== What the task requires ==
Whenever the word "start" turns up in a line of the data below, copy that line.

== Data extract ==
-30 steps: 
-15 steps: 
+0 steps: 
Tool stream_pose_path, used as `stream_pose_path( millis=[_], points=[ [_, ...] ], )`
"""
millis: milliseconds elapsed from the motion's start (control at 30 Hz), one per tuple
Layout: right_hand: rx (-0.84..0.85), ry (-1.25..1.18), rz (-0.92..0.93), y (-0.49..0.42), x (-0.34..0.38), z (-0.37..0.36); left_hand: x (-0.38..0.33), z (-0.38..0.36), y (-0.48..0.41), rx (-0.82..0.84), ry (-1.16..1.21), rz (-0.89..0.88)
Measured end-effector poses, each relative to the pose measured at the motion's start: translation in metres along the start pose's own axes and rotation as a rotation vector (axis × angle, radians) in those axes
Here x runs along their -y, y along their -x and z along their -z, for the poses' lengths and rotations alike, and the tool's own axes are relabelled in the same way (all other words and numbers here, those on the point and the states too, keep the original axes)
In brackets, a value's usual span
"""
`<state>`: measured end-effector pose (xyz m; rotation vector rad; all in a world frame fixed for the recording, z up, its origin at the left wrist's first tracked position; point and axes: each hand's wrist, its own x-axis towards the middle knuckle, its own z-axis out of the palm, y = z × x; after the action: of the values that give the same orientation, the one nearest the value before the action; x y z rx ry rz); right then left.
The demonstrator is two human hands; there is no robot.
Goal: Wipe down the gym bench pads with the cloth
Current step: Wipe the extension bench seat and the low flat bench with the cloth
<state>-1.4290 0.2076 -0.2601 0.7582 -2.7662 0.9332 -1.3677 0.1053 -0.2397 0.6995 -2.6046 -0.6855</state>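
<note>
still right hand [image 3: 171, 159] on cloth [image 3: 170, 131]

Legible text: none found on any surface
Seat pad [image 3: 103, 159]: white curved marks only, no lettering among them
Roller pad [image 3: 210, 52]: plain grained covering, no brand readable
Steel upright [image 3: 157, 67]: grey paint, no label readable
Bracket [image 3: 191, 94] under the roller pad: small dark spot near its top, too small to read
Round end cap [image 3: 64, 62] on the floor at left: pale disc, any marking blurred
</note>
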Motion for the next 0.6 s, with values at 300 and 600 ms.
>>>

== Solution ==
millis: milliseconds elapsed from the motion's start (control at 30 Hz), one per tuple
Measured end-effector poses, each relative to the pose measured at the motion's start: translation in metres along the start pose's own axes and rotation as a rotation vector (axis × angle, radians) in those axes

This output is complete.